What’s in a name? That which we call a pansy by any other name would smell as sweet. But not a queer service organization. They just can’t win when it comes to the name game.
Take for example the pursed lips over the renaming of the Lesbian and Gay Community Appeal. The foundation, which raises money and hands it out to various groundbreaking projects involving sexual orientation and gender identity, is henceforth to be called the Community One Foundation (see Charities Rebrand Themselves).
The decision has understandably caused alarm; Community One is possibly the least gay name going. If you didn’t know better you could easily mistake it for a local soup kitchen. (Others sharing the same name include an American credit union, an international computer programming conference and an Australian community centre.) While the rainbow wrapped into its new logo will provide the unfamiliar with a clue to its mandate Community One isn’t the sort of name that will jump out of a list of charities as having anything to do with sexuality.
The cynic in me suspects this may be, in part, the point. As was noted at this spring’s LGBT Giving in Canada conference there are some corporations that are happy to donate to queer causes as long as knowledge of their support is contained for fear of rousing the ire of their conservative clientele. If that’s the case then supporting the Community One Foundation is a safe bet, infinitely more appealing than supporting an organization with “gay” and “lesbian” bold as brass in its title.
This degaying of our community organizations is perhaps especially irksome post-Pride, which saw major media sponsor CTV skipping over sexuality in many of its promos, rendering Pride an inoffensive “arts and cultural festival.” And of course Pride Toronto, the organization behind what is supposed to be a celebration of all things homosexy, dumped the gay from its title years ago.
Of course there’s more to all the fuss over nomenclature than the threat of assimilation. Pride Toronto, the Community One Foundation, lobby group Egale Canada and countless other queer organizations have all struggled with titles in light of the everexpanding identities of their constituents.
It’s an old and tired question: What do we call ourselves when we’re trying to be inclusive? For many organizations the solution has been an unwieldy alphabet soup, an aggregate of identifications that, at its most exhaustive, looks something like LGBTT2QQ*. (The asterisk represents all the folks who aren’t listed, like asexual and intersexed folks.) Thankfully most organizations have called it quits at LGBT, but even then, spell it out and you’ve taken up a full line of text.
For others, myself included, queer is the term of choice because it has come to signify all manner of same-sex lovers — lesbians, gay men, bisexuals, tourists — as well as trans folks and other genderbending folk. Hell, you can even throw the kinky/poly straight folks in there too, just for good measure.
But then my generation came out at a time when queer was already reclaimed. For the older crowd — and let’s not forget that these are the people who laid the groundwork for the rights and culture we have today — queer remains distasteful, if not downright offensive.
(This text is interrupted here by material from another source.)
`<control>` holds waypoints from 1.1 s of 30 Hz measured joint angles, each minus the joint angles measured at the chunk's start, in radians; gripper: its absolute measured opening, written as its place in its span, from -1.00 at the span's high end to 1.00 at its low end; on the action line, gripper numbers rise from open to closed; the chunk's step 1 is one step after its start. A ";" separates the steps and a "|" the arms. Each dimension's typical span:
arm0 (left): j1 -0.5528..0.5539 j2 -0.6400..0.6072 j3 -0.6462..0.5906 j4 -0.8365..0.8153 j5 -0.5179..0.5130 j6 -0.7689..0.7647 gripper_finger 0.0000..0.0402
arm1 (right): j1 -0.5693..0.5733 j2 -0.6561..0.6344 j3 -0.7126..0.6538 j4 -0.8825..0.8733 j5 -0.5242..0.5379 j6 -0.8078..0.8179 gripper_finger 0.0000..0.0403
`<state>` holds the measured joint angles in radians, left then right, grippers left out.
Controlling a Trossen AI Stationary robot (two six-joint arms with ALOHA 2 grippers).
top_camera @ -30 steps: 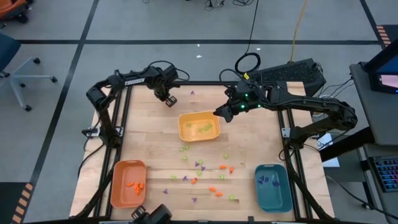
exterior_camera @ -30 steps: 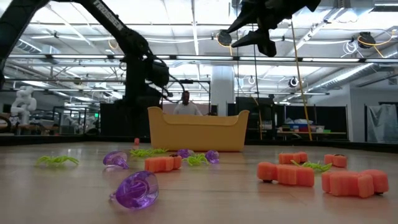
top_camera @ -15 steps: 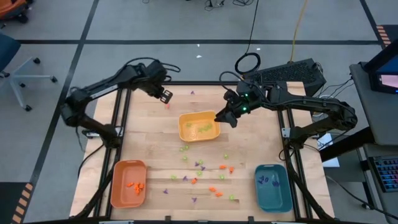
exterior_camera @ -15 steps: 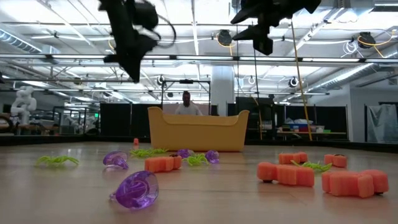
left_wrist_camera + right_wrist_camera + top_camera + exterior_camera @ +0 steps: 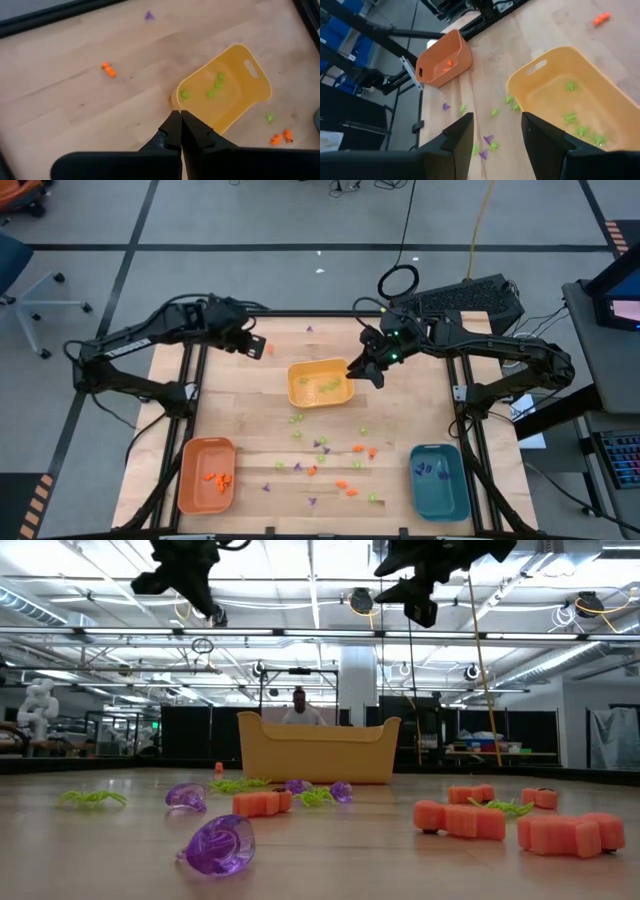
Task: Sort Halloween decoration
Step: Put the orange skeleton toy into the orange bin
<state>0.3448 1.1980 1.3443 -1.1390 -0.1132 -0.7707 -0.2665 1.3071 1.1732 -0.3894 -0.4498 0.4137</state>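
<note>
Hard to make out from above: the left end effector (image 5: 252, 346), a dark blur over the far-left part of the table (image 5: 240, 420), just beside a lone orange piece (image 5: 269, 348). Clearer in its own wrist view — fingers (image 5: 172, 131) pressed together, nothing between them, pointing down toward the near rim of the yellow tray (image 5: 252, 90). In the low view, only a dark shape high overhead (image 5: 195, 580), well clear of the wood.

Orange tray (image 5: 206, 474) at the near-left corner, with a few orange bits inside. Yellow tray (image 5: 299, 373) in the middle-far area, holding light green pieces (image 5: 327, 386). Scattered Halloween decoration (image 5: 322, 446) — orange, green and purple — loose on the table between the trays, too small from above to tell shapes.

Right end effector (image 5: 364, 367) raised over the yellow tray's right edge, fingers (image 5: 457, 132) spread apart and empty. Teal tray (image 5: 440, 480) at the near-right corner, purple bits inside; its near end almost cut by the frame.
</note>
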 joint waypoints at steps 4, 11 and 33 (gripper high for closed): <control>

Moreover queer is probably too edgy — and too closely associated with lefty politics — for our more respectable organizations (read the ones trying to raise money from the corporate sector and/or cozy up to politicians).
So then why not just leave it at gay and lesbian and let folks figure out whether they belong or not, based on what’s on offer? That’s what Xtra does, with its tag “Toronto’s gay and lesbian biweekly.” This has also been the decision of the Canadian Lesbian and Gay Archives, though it is shifting the emphasis to the A in some versions of its new logo. As executive director Robert Windrum puts it, if the services haven’t changed does it matter if the word trans is in the title?
Well, yes and no. Within the community gays and lesbians continue to be seen as the haves, while bi and trans folks are the have-nots, and so use of gay continues to rankle in some quarters.
All of which brings us to the downright unfabulous name Community One for one of our most beloved community organizations.
I wasn’t kidding when I said they couldn’t win.